そんな外野を他所に兵部は桃太郎へと反撃を始めた。
「昔のことでグチグチと!!いつまで怒ってんだ、ああっ!?」
「キーッ、キーッ。」
桃太郎の顔を両手で左右へ引っ張る兵部。
「少佐がそれを言っちゃ・・・・」とマッスルが困りながら言うが兵部の耳には届いていない。

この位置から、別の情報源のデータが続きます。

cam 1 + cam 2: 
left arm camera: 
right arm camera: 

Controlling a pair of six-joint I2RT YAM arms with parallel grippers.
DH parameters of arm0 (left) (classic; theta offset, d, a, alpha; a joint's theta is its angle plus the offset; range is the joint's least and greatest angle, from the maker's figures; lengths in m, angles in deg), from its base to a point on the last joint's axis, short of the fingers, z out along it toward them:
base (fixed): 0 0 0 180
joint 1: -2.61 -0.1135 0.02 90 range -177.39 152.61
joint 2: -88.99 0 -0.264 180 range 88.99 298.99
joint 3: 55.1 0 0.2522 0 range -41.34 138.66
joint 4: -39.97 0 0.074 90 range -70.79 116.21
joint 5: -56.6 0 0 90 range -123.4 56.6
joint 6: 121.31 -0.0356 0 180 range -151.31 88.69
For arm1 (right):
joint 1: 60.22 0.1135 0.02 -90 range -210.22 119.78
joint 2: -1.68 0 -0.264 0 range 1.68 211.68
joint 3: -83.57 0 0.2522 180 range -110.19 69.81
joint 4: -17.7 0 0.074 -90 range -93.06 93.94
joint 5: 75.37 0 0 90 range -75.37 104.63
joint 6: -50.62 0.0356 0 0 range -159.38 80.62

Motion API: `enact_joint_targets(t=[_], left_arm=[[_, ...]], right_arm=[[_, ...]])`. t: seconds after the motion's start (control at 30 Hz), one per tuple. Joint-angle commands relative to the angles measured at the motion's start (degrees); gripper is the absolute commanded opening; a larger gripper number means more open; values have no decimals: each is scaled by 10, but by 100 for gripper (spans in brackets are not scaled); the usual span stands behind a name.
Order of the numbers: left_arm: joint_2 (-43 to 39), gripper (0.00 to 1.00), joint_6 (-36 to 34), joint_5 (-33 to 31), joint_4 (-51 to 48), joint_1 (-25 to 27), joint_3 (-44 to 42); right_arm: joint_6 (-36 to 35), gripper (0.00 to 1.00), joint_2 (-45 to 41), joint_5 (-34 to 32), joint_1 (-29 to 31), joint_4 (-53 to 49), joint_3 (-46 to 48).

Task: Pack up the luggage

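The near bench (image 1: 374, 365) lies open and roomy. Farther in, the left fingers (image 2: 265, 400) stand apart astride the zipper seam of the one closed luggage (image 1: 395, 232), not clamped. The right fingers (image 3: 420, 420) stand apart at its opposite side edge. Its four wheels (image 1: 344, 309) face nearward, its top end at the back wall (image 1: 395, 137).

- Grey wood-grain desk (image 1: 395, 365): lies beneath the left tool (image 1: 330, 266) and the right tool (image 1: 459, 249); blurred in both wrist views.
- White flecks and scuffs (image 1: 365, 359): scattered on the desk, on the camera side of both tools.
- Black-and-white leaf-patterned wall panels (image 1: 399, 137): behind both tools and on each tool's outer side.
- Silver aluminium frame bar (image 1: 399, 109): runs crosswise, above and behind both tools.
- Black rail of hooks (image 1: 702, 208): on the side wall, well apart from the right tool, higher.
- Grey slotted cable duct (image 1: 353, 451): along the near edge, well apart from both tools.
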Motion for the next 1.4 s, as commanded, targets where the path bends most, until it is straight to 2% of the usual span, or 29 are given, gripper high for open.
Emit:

「だいたい殺す相手が違うだろーが!!下等動物がーーーーーーー!!」
勢いよく兵部は桃太郎を蹴飛ばす。
呆れた展開に下にいる皆本たちも唖然としている。
「ウルサイ!人間!!」
「だーーーーーーっ!!」
桃太郎もやられぱなしではなく、兵部の人差し指へと渾身の力でかぶりついた。
叫ぶ兵部。
「やり返す!!」
「キー!?」
逆ギレするような兵部が黙っているわけなく。
人差し指にぶら下がる桃太郎のしっぽへとかぶりついた。
『ハナセ、コノ野郎ッ!』
『断る!お前が先にはなせ!!』
『イーヤ、オ前ダ!』
『お前だ!』
お互いにかぶりついたまま精神感応能力で子供のような口喧嘩を続ける一人と一匹。
「戦いが膠着状態に入ったようね。」
しかし、もはや桃太郎は超能力を使う気もないらしく。
兵部も殺すつもりはないのか、ひたすらしがみついている。
「少佐!もうよろしいんじゃなくて?一応気持ちは通じたみたいじゃない!」
「・・・・・・・」
「そろそろ面倒なのが来そうよ。このコたちのお友だち連中が――――――」
マッスルはビルの間を走ってくるサイレン音のほうを見た。
尻尾を加えたまま兵部はマッスルに答える。
「ほーはな、ひひはへふは。(そーだな、引き上げるか。)」
『おい、チビ。君も来い、どーせ行くとこもないんだろう?』
「(・・・・・・・)」
「桃太郎・・・・・!!」
『「カオル」・・・・・・』
薫は優しい眼差しで桃太郎を見た。
と、兵部は何かに気づく。
「!!」
「・・・・・そういうわけにはいかない!!」
「皆本さん!!」
「!!皆本――――!?」
マッスルの能力で固まっている子供達の横で兵部に向けて皆本は標準を合わせていた。
「超能力は関係ない!!そのモモンガはともかく、お前は殺人犯だ!!逮捕するためならこいつを使うぞ!!それに―――――なまえはどうした!?あいつはお前を追っていったはずだぞ!!」
表情に若干の迷いのある皆本の銃は―――――不二子に手渡されていた熱線銃だ。
兵部はくわえていた桃太郎の尻尾を吐き出す。
「・・・・だろうね。僕らは社会の脅威だからな。だが、それは誰のための社会なんだ?」
「君にできるのはそいつを振り回して不幸をひとつ増やすことぐらいさ。僕のところに来る以外に、こいつに幸せになる方法があると思うのか?なまえだってそう思うから、僕の後をついて来たんだ。」
「・・・・・・!!」
「かまわないぜ、撃てよ。そのコたちに見せてやれよ。世の中からハミ出した者がどうなるのかを・・・・・!!」
「・・・・・!!くそっ!!」
固唾を飲む子供達。
皆本は苦々しげに歯をくいしばる。
「(あいつは話をすり替えてるだけだ!!超能力以前にヤツは犯罪者なんだ・・・!!なのに―――――――なぜ撃てない!?)」
苦しそうに皆本は目をつぶる。
「ねえ、薫。」
「!」
兵部は固まっていた薫を片手で解放した。
「こいつは僕が引き取るよ。それで構わないね?」
「・・・・・・うん。・・・・・いろいろごめんね、桃太郎。」
『・・・・・「カオル」、アリガトウ。』
桃太郎は自分が噛んでしまった痕へ小さな手を置いた。
ばんそこうの張ってある場所を見、礼を言う桃太郎。
『君ノオカゲデ新シイ子分ガデキタヨ。』
「子分?」
兵部に片手をつく桃太郎。
子分発言に兵部は目を細めた。
『オ前ガ先ニ放シタカラナ!ボクノ勝チダ!』
「ほおーっ、こいつぁーいいや!!」
「・・・・・お願い、かわいがってやって。」
桃太郎を鷲掴みして両手で握り潰そうとする兵部。
その顔は本気である。
薫は困った顔だ。
「(桃太郎が幸せでいられるなら――――――――あたしも大丈夫って気がするから。なんでかな・・・・・・・。なあ、なまえ、お前もそーだろ――――――――)」
「・・・・・、」
どこかのビルに横たわるなまえの体がぴくりと動いた。